L'exemple ne vient plus d'en haut...

< dimanche 29 mars 2009 >
Chronique

Mauvaise passe pour Nicolas Sarkozy qui, ces jours-ci, ne se voit plus seulement attaquer sur le fond de sa politique, mais aussi sur sa forme. Nombreux sont en effet les journalistes qui s'émeuvent de l'entendre parler un français de plus en plus approximatif, pour ne pas dire pis...

En ouvrant ses colonnes, il y a trois semaines, à la philologue Barbara Cassin, Le Monde a, le premier, sonné la charge. Sous le titre Sarkozy m'à tuer (sic), on s'y étonnait du nombre de fautes relevées sur le site de l'Élysée. Fautes qui ne sauraient, bien sûr, être directement imputées au chef de l'État, mais qui traduiraient une « inquiétante désinvolture à l'égard de la culture ».

Plus perfide encore se montre Le Parisien du 22 mars, qui, après avoir égrené les dérapages syntaxiques du président, rappelle que ce dernier avait fait de la maîtrise de la langue la « priorité absolue » dans les écoles. « Si y en a que ça les démange d'augmenter les impôts », « on se demande c'est à quoi ça leur a servi ? », « on commence par les infirmières parce qu'ils sont les plus nombreux », autant de tours propres, il est vrai, à faire frémir une Académie dont Nicolas Sarkozy est officiellement le protecteur...
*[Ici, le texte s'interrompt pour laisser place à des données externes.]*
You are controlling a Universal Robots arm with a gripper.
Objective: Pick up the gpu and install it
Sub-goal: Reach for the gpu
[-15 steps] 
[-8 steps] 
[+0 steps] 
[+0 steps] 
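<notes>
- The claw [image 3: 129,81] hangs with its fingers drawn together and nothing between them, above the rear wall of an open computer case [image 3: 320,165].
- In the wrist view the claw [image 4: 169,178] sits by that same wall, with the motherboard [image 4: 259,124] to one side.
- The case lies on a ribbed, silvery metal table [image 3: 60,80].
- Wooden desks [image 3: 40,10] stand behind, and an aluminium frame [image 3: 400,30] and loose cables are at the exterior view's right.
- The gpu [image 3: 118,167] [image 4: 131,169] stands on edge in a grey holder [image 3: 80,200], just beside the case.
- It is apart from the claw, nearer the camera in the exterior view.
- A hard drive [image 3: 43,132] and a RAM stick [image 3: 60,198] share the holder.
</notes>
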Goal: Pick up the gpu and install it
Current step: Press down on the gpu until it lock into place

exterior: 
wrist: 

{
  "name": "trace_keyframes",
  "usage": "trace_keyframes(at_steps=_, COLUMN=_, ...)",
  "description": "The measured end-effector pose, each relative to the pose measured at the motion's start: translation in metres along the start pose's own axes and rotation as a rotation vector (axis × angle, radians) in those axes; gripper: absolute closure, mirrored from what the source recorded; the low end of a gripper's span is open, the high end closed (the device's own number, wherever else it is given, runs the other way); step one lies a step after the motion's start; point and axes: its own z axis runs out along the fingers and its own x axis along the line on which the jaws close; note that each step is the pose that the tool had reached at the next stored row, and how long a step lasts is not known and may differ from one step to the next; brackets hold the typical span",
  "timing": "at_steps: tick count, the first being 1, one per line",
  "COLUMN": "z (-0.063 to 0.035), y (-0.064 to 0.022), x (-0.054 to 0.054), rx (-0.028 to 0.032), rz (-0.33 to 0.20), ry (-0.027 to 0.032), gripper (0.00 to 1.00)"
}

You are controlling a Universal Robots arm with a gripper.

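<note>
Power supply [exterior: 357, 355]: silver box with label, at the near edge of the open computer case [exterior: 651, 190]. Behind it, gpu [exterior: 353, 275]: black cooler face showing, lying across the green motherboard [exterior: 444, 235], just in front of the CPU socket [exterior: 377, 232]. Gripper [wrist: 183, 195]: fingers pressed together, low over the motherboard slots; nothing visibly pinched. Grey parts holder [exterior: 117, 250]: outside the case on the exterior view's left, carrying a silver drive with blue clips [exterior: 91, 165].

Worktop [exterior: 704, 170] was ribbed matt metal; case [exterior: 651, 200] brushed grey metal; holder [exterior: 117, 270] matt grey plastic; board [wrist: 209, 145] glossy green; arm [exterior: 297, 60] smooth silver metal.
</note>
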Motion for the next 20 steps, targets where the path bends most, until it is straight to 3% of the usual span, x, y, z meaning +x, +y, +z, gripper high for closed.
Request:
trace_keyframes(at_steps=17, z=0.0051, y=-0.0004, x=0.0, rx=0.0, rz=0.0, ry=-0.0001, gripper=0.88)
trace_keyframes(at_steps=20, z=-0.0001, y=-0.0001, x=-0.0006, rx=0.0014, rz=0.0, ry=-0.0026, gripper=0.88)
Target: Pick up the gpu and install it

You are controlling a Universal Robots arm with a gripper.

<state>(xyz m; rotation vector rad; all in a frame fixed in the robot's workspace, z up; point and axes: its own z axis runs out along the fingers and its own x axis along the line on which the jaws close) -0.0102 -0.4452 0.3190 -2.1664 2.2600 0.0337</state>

Et que dire de la presse étrangère, laquelle n'est pas, on s'en doute, la dernière à manier le persiflage ? On se demandait ainsi, sur un blog de La Libre Belgique mardi dernier, ce qu'en peut penser le chauffeur de taxi parisien qui devra désormais, pour décrocher sa licence, satisfaire à une dictée : il importe, paraît-il, que « les usagers soient servis par des conducteurs ayant une connaissance usuelle de la langue du pays ». Tandis que pour piloter le char de l'État...

La fronde est inhabituelle sur ce terrain, tout aussi glissant pour la presse. Pour peu qu'elle ne doive rien aux arrière-pensées politiques — ce qui reste à démontrer —, il s'en faut pourtant qu'elle soit illégitime. Souffrirait-on que le premier des Français abandonnât l'hymne national aux sifflets ? qu'il laissât fouler aux pieds le drapeau ? La langue, autant et depuis plus longtemps qu'eux, est un symbole de la nation. La bafouer ne relève-t-il pas de la faute professionnelle ?

Pour plus d'un, tout cela ressortirait au calcul politique : Nicolas Sarkozy s'exprimerait comme l'homme de la rue afin de créer avec lui une connivence. Mais outre que l'intéressé, toutes Rolex et Ray-Ban dehors, ne nous a jamais semblé exagérément soucieux de singer l'homme de la rue, on troquerait alors la Charybde de l'ignorance contre la Scylla du machiavélisme : cela reviendrait, des plus cyniquement, à mettre la langue au service d'une ambition personnelle, ce que, dans notre indécrottable naïveté, nous nous refusons à croire. D'autant qu'il existe une autre explication qui, pour être moins retorse, n'en est pas moins consternante : la baisse de niveau — et d'intérêt pour la langue — que nous ne cessons de déplorer ici a fini par gagner notre élite politique. Car Nicolas Sarkozy — qui vient d'évoquer « la France qui ne proteste pas alors qu'elle est soumis (sic) à des pressions considérables » — n'est pas le seul à afficher son mépris pour l'accord du participe. Il suffit de réécouter le débat télévisé d'entre les deux tours pour constater que solécismes et barbarismes volaient bas dans les deux camps : point besoin d'un institut de sondage pour établir que, sous cet angle, ce fut un match nul ! Et l'on se surprend à regretter le temps, pas si lointain au fond, où ceux qui briguaient l'honneur de devenir la voix de la France prenaient d'abord soin de ne pas piétiner sa langue.